The main limitation is that the study relies on observational evidence, rather than being a randomised controlled trial.
This means we can’t be sure why people were given statins and so can’t exclude the possibility that factors other than statins affected the results.
If people given statins were less healthy and had been assessed to have a higher cardiovascular risk than people not given the drugs, this could have masked the beneficial effects of treatment.
The research found statins reduced risk for people aged 75 to 84 who had diabetes. This would be in line with current UK recommendations to prescribe statins to people with cardiovascular risk.
People given statins who didn’t have diabetes may on balance have been assessed to have other factors that put them at higher risk.
Also, although the overall size of the study is large, some of the sub-groups are quite small.
For example, there were only 1,239 people aged over 85 with diabetes in the study, and only 201 of them started taking statins during the study. That’s quite a small number to assess the effect of statins in this group.
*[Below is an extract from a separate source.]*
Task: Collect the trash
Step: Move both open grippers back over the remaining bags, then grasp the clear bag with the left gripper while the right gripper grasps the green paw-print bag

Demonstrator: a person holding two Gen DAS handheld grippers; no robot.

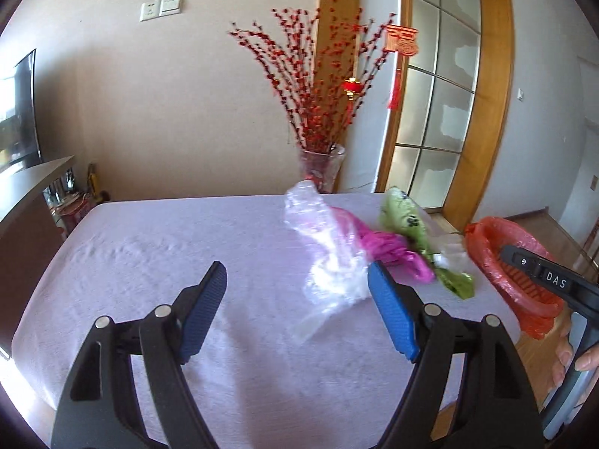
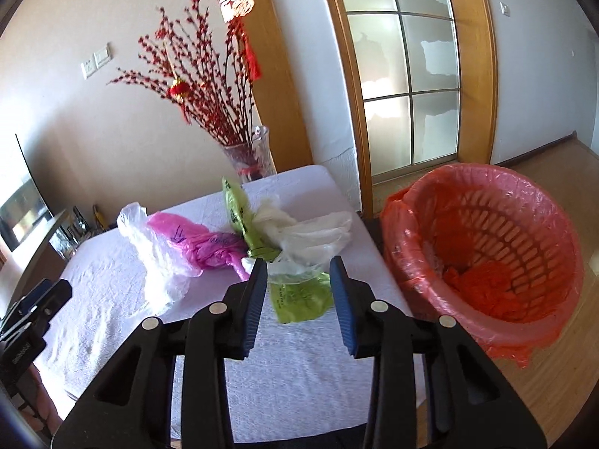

We need more good-quality evidence for the effect of statins in old and very old people, and at least one trial is under way. But the results of this trial aren’t expected to be available until 2022.
In practice, doctors will consider the benefits and potential drawbacks of taking statins on an individual basis. The risks from statins are quite small, and this study found no reason to stop taking them.
But if you’re unsure whether you want to take them or continue taking them, the best answer is to talk to your GP about your individual risk of cardiovascular disease.
You can then make a decision together, based on your circumstances and preferences.